What needs to be done: Find the line with "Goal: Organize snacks" and the line with "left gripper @" in the entries below; output exactly those two lines, every line between them, and no others.

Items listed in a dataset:
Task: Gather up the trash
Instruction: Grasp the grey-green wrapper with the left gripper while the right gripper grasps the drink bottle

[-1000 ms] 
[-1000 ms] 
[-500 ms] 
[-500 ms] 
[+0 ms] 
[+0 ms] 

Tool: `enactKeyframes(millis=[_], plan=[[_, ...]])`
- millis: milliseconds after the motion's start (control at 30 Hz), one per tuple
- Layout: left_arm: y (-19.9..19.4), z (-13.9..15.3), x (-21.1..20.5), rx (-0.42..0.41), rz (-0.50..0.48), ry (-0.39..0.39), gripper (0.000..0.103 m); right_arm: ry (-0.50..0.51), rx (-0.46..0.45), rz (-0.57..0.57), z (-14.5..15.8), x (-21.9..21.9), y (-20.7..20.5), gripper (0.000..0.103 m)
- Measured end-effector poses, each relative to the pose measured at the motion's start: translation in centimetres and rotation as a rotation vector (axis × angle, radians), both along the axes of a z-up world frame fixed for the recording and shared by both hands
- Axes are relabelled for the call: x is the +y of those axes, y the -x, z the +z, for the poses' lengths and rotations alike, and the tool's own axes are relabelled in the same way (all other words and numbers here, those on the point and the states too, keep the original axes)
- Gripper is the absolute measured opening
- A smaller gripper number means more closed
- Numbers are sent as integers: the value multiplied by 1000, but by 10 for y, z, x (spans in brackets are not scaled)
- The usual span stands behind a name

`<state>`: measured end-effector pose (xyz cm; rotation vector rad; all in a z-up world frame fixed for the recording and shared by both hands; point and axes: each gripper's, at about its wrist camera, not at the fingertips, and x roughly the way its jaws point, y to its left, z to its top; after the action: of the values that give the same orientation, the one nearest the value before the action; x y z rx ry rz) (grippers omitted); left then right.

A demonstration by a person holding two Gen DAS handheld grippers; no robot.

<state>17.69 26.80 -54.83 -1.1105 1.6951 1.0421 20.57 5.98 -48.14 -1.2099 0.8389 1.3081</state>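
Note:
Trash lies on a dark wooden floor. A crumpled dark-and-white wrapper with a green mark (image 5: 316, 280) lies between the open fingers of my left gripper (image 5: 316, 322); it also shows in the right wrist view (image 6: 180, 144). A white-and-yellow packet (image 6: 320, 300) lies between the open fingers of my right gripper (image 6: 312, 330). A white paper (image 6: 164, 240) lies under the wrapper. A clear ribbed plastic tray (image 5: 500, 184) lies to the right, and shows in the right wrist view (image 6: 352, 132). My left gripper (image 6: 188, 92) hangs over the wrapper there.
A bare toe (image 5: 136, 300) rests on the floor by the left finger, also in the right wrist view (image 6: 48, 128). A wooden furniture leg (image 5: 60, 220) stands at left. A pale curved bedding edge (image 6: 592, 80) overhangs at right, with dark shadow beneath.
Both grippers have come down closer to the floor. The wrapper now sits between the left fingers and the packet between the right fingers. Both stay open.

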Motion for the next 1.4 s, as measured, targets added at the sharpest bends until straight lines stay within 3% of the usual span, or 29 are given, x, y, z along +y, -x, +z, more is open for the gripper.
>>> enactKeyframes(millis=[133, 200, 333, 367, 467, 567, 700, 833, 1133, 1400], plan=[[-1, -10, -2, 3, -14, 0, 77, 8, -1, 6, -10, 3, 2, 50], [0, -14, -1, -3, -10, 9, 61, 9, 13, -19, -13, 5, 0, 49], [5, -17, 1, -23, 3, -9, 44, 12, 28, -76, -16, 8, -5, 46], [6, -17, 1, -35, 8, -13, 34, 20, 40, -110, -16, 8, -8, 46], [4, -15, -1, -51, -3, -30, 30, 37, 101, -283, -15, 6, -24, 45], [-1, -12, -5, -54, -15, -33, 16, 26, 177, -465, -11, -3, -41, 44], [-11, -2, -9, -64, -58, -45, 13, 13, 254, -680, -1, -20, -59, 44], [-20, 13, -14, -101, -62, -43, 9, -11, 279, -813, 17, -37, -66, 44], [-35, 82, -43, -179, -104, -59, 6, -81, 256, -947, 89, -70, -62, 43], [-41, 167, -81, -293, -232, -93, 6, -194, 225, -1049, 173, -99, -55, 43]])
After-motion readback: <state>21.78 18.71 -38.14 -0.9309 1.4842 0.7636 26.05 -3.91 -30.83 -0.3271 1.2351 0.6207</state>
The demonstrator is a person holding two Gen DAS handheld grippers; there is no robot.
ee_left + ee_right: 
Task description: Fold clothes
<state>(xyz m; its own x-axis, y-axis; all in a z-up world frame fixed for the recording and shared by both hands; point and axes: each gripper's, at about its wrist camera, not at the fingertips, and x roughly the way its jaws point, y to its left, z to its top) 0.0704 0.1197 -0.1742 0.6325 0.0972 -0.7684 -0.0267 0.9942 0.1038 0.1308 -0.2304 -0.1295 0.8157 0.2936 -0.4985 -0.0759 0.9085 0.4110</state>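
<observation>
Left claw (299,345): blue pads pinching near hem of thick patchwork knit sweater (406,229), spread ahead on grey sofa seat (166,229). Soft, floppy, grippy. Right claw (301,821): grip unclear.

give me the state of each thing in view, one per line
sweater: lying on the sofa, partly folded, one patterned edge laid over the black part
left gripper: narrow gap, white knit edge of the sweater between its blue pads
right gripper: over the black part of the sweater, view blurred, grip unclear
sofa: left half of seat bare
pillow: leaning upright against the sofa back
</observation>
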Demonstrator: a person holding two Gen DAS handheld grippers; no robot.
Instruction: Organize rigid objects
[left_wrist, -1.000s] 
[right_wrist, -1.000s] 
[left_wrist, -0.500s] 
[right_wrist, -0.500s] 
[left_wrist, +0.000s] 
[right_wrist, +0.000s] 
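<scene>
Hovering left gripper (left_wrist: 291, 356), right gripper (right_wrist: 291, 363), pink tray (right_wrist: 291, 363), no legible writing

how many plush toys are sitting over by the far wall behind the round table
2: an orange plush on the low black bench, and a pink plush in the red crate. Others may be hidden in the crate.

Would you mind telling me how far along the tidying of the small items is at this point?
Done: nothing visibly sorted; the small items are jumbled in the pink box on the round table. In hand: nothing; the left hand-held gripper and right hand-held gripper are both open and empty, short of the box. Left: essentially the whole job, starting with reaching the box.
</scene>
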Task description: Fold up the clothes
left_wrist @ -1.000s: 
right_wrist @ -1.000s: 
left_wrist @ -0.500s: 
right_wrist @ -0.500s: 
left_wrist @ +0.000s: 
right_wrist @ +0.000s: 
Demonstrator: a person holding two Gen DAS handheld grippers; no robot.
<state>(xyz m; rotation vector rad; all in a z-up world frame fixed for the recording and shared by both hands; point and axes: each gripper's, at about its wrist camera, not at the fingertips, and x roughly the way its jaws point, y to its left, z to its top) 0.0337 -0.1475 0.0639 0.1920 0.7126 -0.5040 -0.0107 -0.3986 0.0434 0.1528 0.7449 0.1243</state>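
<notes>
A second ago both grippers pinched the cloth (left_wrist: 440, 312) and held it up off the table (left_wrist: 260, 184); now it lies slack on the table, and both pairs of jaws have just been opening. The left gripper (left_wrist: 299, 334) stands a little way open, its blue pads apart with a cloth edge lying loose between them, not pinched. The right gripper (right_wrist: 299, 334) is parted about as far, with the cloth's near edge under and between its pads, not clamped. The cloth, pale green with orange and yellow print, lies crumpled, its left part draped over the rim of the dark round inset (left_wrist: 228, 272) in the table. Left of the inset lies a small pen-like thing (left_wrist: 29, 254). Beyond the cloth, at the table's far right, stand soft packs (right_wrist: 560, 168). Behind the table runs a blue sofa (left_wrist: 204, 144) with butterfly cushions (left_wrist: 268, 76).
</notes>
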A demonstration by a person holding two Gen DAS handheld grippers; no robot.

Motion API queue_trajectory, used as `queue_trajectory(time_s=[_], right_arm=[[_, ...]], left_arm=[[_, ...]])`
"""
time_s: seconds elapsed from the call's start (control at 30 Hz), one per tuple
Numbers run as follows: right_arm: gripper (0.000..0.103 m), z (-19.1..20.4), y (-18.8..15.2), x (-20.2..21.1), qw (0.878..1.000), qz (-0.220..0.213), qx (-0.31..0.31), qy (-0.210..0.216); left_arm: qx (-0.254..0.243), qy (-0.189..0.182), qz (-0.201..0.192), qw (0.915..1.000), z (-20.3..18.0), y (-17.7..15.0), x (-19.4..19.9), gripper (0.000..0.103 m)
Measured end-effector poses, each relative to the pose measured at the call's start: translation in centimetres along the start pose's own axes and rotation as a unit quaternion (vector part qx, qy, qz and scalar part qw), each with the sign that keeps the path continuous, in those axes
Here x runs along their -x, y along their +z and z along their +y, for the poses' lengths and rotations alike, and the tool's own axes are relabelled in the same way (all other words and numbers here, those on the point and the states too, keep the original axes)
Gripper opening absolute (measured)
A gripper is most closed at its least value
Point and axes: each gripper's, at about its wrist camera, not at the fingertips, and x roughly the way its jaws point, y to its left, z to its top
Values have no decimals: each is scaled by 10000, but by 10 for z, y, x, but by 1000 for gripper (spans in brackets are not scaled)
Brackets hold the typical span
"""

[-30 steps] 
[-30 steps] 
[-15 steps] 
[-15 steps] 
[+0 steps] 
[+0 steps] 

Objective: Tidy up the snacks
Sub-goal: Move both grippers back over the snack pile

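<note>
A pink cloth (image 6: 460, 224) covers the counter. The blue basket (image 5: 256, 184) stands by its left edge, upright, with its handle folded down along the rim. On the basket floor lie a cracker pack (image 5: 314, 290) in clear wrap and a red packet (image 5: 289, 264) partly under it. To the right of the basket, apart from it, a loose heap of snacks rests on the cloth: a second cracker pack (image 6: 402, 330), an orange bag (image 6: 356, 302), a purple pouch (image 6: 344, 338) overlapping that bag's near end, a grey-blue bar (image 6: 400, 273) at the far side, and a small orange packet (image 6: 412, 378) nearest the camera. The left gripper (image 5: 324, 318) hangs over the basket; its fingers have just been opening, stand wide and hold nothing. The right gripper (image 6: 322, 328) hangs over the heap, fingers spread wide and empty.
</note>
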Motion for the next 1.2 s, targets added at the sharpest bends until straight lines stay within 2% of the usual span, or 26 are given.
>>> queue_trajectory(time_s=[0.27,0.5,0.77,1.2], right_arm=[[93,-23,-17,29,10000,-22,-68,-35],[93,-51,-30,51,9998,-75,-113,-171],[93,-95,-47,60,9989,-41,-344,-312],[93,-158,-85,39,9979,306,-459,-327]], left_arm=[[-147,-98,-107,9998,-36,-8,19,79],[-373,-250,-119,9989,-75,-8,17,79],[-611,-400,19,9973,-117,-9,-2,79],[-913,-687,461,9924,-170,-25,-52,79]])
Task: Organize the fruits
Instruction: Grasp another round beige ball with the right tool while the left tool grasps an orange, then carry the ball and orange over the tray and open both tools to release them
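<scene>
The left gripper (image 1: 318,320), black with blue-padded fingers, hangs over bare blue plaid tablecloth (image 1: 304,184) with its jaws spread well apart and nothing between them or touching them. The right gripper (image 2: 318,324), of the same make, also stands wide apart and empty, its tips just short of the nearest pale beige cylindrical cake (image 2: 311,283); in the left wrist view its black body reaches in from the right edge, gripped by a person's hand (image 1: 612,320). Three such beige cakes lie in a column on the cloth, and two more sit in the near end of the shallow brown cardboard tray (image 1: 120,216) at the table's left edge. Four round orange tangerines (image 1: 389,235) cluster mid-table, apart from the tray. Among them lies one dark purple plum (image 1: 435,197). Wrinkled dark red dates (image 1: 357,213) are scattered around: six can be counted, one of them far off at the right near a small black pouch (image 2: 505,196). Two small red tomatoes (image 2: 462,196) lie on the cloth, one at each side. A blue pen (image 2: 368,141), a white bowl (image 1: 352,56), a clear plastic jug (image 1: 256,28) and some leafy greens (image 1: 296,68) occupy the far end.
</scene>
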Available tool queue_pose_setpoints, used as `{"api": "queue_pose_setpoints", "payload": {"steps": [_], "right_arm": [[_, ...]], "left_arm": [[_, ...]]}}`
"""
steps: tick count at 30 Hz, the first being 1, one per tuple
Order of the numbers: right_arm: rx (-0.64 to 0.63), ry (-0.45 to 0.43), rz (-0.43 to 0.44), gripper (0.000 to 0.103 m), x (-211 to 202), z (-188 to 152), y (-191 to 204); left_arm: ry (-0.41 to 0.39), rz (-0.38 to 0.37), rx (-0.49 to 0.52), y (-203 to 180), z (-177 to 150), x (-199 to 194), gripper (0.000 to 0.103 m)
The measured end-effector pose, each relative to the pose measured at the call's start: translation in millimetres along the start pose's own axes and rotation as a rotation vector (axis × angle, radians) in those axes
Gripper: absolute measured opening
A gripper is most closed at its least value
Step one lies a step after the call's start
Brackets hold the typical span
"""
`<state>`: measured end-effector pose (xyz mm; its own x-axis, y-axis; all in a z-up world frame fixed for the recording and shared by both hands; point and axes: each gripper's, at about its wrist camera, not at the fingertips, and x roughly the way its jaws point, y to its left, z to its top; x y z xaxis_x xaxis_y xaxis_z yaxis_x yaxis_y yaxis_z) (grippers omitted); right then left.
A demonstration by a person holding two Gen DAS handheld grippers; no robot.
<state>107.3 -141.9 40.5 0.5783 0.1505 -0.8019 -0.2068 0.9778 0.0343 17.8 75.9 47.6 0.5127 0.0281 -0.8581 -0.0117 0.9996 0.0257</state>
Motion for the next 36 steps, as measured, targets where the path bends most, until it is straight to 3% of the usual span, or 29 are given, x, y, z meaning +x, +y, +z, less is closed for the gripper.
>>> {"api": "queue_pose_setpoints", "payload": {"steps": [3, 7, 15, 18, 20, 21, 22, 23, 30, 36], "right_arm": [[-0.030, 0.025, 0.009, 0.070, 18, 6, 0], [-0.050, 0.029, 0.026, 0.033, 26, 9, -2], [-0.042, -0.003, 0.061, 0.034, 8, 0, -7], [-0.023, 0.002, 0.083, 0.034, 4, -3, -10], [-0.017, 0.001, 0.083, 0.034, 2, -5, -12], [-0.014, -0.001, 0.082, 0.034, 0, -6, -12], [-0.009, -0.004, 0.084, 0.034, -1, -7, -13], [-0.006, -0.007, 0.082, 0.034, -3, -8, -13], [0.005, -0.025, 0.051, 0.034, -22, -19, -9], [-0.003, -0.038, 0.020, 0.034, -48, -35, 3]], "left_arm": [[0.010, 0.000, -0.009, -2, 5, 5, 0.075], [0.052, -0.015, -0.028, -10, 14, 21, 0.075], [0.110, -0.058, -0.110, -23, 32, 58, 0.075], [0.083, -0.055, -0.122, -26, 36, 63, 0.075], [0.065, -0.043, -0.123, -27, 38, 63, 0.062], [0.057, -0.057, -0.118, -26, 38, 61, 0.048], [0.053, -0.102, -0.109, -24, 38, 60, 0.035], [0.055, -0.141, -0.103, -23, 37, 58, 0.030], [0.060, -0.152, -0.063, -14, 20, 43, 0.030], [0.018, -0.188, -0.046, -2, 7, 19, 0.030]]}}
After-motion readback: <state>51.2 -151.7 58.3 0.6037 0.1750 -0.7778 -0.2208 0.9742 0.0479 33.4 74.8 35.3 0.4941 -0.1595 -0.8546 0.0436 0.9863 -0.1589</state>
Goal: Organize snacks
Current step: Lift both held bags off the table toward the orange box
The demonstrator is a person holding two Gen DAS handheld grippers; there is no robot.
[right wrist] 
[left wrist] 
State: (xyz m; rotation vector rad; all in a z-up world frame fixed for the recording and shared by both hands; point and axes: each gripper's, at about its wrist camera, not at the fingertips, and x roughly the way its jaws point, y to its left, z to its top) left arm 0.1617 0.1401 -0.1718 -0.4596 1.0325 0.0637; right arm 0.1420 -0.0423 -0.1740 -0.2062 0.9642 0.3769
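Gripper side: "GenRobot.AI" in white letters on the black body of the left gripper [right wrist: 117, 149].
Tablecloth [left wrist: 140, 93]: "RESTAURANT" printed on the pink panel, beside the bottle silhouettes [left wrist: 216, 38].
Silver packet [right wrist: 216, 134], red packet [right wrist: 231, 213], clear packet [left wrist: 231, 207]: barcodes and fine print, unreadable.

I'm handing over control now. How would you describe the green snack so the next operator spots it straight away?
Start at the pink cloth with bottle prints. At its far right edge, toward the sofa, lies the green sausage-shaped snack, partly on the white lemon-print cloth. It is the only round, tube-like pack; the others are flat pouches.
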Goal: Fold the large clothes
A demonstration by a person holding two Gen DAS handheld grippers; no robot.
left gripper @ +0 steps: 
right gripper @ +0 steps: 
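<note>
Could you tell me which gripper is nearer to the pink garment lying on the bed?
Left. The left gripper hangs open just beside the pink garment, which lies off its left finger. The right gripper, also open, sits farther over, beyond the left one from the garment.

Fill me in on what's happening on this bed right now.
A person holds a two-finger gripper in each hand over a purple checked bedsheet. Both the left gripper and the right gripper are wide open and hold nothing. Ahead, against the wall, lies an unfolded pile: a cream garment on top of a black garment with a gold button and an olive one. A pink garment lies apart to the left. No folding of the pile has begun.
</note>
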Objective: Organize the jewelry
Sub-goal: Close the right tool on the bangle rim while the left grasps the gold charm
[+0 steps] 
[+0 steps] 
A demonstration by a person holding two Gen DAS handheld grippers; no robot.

Output of the exercise:
Goal: Organize snacks
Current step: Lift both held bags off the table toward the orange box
The demonstrator is a person holding two Gen DAS handheld grippers; there is no robot.
[right wrist] 
[left wrist] 
State: (xyz m; rotation vector rad; all in a z-up world frame fixed for the recording and shared by both hands; point and axes: each gripper's, at about its wrist camera, not at the fingertips, and x roughly the way its jaws point, y to its left, z to its top) left arm 0.1617 0.1401 -0.1718 -0.4596 1.0325 0.0637; right arm 0.1420 -0.0423 -0.1740 -0.2062 0.9642 0.3769
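Gripper side: "GenRobot.AI" in white letters on the black body of the left gripper [right wrist: 117, 149].
Tablecloth [left wrist: 140, 93]: "RESTAURANT" printed on the pink panel, beside the bottle silhouettes [left wrist: 216, 38].
Silver packet [right wrist: 216, 134], red packet [right wrist: 231, 213], clear packet [left wrist: 231, 207]: barcodes and fine print, unreadable.

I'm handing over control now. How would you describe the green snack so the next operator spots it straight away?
Start at the pink cloth with bottle prints. At its far right edge, toward the sofa, lies the green sausage-shaped snack, partly on the white lemon-print cloth. It is the only round, tube-like pack; the others are flat pouches.
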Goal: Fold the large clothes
A demonstration by a person holding two Gen DAS handheld grippers; no robot.
left gripper @ +0 steps: 

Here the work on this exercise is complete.